Another study found that when asking strangers of the opposite sex to help with a task like looking for a lost earring or watching a bicycle while the experimenter stepped away, asking without saying "please" was actually more effective in gaining the requested help, possibly because saying "please" indicates the weaker position of lacking an expectation that the other person will comply. Similarly, one group of researchers found that saying "please" as part of a request was associated with situations in which the request occurred in an "inhospitable interactional environment," such as when the other party had shown prior unwillingness to perform the requested action. Another study differentiated between uses by pitch contour, finding "that please-requests ending in a rising contour occurred in situations where the participants were equal in power and status", while those with a falling contour "occurred in unequal encounters, and were much closer to commands than requests".

The perception that use of "please" diminishes the forcefulness of the request does not necessarily change the legal status of a phrase incorporating it. In one case, for example, a federal court in Florida ruled that where a legal document stated, "If you dispute this balance or the validity of this debt, please let us know in writing", the use of "please" did not make the clause merely an optional request—particularly where the document went on to say that in the absence of a written dispute, it would be presumed that there was no dispute. In a North Dakota case where a police officer asked a suspect to "please unlock the door", the court found that the use of "please" in an utterance "can be viewed as a request rather than an order or command", so that it did not constitute a stop or a seizure of the person being asked.

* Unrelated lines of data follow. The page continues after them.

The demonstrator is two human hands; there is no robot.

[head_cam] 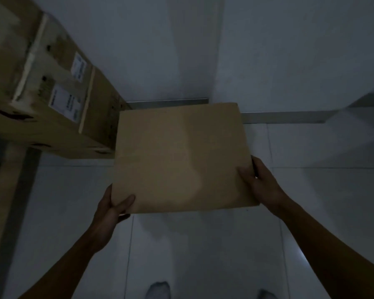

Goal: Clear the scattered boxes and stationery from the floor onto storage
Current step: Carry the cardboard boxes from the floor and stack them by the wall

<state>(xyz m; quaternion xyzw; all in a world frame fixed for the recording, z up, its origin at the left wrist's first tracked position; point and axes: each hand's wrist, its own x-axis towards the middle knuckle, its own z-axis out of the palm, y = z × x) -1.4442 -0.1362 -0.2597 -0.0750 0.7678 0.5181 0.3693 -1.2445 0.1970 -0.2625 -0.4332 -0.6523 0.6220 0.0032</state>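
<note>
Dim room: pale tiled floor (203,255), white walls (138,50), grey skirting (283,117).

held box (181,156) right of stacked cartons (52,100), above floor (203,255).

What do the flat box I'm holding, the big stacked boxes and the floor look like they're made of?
Flat box: plain brown cardboard, matte, no print visible. Stacked boxes: brown cardboard too, likely corrugated, with pale tape strips and white labels. Floor: probably glazed white tile, judging by thin joint lines and a faint sheen, though dim light leaves it open.
</note>
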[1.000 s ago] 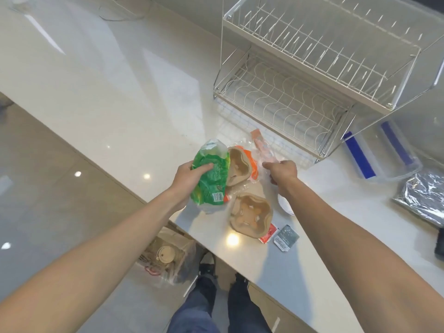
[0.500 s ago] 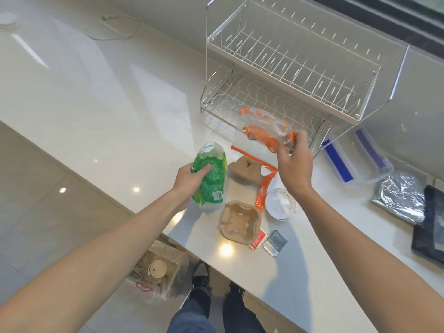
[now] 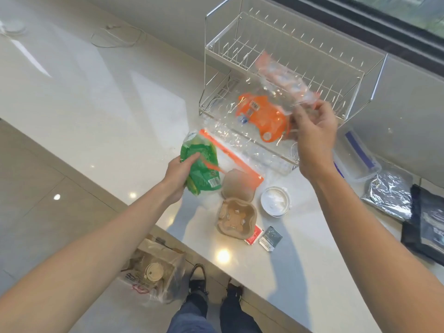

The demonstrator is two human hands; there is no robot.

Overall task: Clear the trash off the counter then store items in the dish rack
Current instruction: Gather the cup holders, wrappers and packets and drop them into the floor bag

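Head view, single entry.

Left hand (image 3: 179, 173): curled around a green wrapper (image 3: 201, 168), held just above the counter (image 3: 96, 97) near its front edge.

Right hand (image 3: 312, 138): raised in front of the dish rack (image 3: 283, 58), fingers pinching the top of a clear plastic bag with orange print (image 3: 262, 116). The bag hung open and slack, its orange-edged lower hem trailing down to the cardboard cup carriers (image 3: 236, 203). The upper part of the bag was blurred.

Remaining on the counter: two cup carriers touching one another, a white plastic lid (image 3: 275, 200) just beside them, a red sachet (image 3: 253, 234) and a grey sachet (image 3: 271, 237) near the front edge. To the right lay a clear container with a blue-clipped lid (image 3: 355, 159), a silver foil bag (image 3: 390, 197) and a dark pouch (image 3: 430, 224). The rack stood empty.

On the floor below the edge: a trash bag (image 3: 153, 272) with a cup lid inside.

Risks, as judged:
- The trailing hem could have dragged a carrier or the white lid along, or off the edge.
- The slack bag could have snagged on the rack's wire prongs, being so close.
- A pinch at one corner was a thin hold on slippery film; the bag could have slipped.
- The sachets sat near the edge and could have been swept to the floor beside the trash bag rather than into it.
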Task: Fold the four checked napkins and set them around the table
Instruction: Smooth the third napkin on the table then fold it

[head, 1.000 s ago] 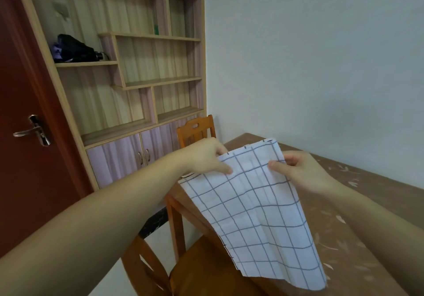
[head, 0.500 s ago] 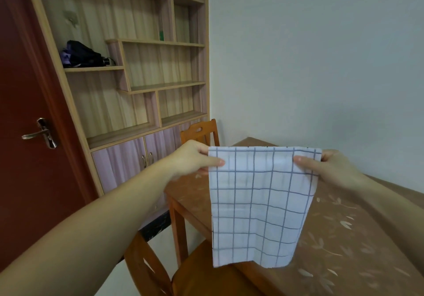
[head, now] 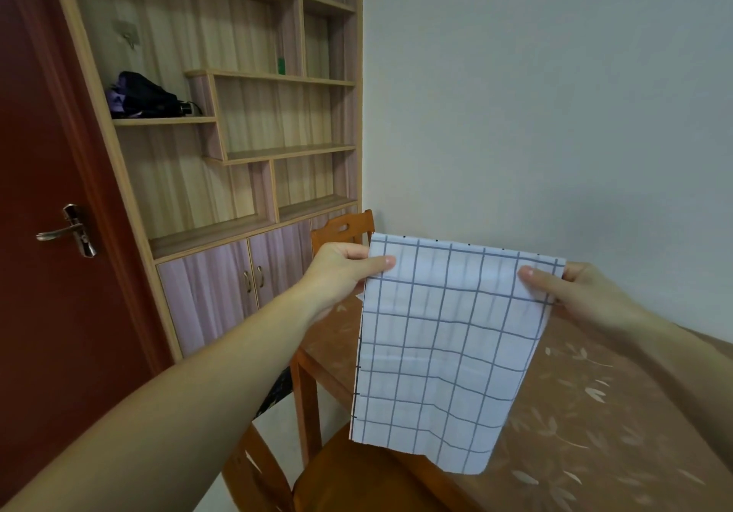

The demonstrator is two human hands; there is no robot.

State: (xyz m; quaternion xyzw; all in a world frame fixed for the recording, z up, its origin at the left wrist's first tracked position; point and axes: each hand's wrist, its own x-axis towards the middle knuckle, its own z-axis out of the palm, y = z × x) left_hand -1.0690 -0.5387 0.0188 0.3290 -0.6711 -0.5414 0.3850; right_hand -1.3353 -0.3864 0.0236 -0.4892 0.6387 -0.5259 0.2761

==Learning to use the term==
In certain Western cultures, "parents put a lot of effort into teaching their children to be polite, to say 'thank you' or 'please' for every single favor done by anyone". One method of imparting the habit of saying "please" is to respond to requests with an instruction like "say please", or a question like "what is the magic word?" The latter method has been criticized, as it has been suggested that asking "What's the magic word?" frames the question in a negative context of the child being forgetful, and that the parent should merely remind the child to "Say please and thank you". It has also been noted that "teachers easily fall into the pattern of withholding food from children while they elicit the appropriate 'please'", which "may teach children that the words 'please' and 'thank you' are tokens they must use to get their food rather than genuine expressions of gratitude". Other sources consider the use of phrases like "What's the magic word?" to constitute "a less intrusive prompt" than directly reminding the child to say please.

Parents and other role models or authority figures can also effectively reinforce in children the habit of saying please by regularly using the term themselves in making requests to the child, or to others in the presence of the child. Children as young as two have been observed to spontaneously add "please" to the ends of requests, possibly as a self-correcting behavior when gauging the apparent reaction to the request.

==Cultural variations==
Western cultures tend to promote the use of "please" in requests made to anyone, including family members, although other cultures may not promote the use of such formalities in exchanges within the family. A 1902 newspaper article suggested that use of "please" in England was, at that time, limited to servants, and that children who used it would find that it "stamped them as underbred", leading to the conclusion that "please" would fall out of use elsewhere. The politeness function of "please" can be accomplished by other phrases, such as "would you mind" or "would you be so kind". Although other terms might accomplish the same end, "the word 'please' is an agreed-upon device for showing respect".